Dial!

Prototyping for Play: Make a game with a rotary phone!


This project appeared in the Prototyping for Play video course published through O'Reilly Media, as part of segment 8 titled:

Mastering the Rotary Phone

This project demonstrates creating a digital game using the game engine software Stencyl and custom hardware controller while requiring no coding skills. The game involves a western armadillo attempting to best you in a shootout! You, being the fastest gun in the west, attempt to shoot its bullets right out of the air by dialing on a repurposed rotary phone in the direction the bullets are drifting. The hardware uses a HID (human interface device) emulator and the software simply takes keyboard input, in this case provided by the telephone.

Software: Stencyl to build the source, Flash to play the built game

The Stencyl project source file and build flash game can be downloaded here: dial-game-and-source.zip

It has two files. The first, Dial-1.0.stencyl is the game source. The second, Dial-1.0-Flash.swf is the completed game built as a flash file.

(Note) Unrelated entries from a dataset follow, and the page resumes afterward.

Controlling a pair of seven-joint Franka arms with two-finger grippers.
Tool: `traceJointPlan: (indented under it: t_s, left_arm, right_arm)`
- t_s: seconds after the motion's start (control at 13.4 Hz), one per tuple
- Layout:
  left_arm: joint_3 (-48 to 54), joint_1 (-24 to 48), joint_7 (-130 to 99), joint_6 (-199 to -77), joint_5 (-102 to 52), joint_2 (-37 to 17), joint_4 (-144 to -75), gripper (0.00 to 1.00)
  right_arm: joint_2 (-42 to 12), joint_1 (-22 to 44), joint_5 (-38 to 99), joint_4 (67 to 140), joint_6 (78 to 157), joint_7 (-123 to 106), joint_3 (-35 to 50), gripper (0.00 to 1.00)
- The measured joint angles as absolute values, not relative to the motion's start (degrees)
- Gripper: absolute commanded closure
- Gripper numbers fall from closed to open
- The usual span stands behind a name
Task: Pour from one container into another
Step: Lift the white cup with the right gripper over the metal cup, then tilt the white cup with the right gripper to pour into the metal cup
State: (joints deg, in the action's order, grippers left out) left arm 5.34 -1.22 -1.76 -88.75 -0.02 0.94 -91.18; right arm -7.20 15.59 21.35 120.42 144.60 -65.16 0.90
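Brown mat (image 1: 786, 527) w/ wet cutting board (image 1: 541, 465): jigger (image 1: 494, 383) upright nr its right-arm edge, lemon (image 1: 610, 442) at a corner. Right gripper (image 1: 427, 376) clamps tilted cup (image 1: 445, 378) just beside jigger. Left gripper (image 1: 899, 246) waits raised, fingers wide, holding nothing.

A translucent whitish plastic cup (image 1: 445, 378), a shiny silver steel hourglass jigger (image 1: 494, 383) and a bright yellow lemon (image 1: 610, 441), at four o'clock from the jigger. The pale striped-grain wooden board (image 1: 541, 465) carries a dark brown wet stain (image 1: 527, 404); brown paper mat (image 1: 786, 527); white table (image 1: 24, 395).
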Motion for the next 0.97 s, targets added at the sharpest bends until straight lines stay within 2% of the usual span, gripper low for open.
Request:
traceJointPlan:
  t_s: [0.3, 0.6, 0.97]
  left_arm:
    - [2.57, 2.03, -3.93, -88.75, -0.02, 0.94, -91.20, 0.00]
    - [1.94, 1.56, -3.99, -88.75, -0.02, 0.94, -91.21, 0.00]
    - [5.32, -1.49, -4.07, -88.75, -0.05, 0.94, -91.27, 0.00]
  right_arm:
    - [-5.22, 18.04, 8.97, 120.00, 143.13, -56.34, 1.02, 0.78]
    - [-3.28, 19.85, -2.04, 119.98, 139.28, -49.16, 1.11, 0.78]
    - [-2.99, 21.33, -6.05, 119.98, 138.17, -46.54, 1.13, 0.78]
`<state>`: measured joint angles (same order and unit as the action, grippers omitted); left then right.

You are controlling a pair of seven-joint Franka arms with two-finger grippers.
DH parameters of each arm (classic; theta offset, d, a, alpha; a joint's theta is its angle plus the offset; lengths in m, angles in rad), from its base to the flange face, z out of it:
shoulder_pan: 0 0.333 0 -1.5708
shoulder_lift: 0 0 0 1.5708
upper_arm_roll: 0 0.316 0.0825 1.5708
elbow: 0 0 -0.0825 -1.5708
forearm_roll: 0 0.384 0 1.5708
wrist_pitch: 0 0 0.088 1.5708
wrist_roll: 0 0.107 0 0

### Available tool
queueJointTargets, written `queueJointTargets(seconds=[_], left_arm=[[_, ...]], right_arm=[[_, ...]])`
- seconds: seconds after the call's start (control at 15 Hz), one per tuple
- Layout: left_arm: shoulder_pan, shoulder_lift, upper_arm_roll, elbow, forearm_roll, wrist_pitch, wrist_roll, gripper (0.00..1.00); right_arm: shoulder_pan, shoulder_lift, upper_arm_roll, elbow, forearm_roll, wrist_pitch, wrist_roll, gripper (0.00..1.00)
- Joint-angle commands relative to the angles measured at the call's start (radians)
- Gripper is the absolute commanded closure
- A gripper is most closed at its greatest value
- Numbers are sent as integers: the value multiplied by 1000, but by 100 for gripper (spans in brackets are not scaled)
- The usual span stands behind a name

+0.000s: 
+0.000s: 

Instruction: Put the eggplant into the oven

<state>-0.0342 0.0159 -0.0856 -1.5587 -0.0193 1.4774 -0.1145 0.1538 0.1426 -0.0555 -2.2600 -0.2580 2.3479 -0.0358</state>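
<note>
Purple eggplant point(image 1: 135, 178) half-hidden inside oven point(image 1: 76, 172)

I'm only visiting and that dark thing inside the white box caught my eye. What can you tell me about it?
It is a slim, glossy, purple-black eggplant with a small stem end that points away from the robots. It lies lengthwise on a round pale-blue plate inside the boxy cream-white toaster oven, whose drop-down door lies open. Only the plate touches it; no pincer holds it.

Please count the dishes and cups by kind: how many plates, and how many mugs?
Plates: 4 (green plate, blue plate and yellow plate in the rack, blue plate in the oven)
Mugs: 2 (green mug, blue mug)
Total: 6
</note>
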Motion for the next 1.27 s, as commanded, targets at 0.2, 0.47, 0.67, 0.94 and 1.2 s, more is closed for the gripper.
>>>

To open the source, from Stencyl go to File -> Import Game... and select the Dial-1.0.stencyl file. You should now be able to edit and build the game.

Players: 1

Technical: A rotary phone dismantled, will all wiring disconnected from the internal terminal box. The only wiring required is to connect two pairs of wires from the rotary, one indicating when dialing begins and ends, the other indicating every time the rotary passes a number as it dials. Between this two circuits, which can be thought of as buttons, you can read the keyboard presses they send to find what number the player has dialed.

Tools

Supplies

Parts

EZ-Key Setup

  1. Download and install the software Processing 3.
  2. Open Processing, open the Tools menu, and select Install "processing-java". Follow the instructions.
  3. Close processing.
  4. Download the EZ-Key Dial Remap processing project zip file, and uncompress it. You must leave the resulting folder named as it is.
  5. Follow the EZ-Key powering instructions at this link.
  6. Follow the EZ-Key pairing instructions at this link and connect to your computer. (Click here for additional help with pairing if you are using Windows)
  7. Open the EZ-Key_dial_remap folder you uncompressed, and double-click to open the EZ-Key_dial_remap.pde file. Processing should open with the project displayed.
  8. Make sure your EZ-Key is connected to your computer (powered and paired), and hit the circled triangle, or open the Sketch menu and select Run.
  9. The new key inputs are now saved to your EZ-Key!

Note: If you are having connection issues with your EZ-Key and using batteries, make sure your power source is fresh!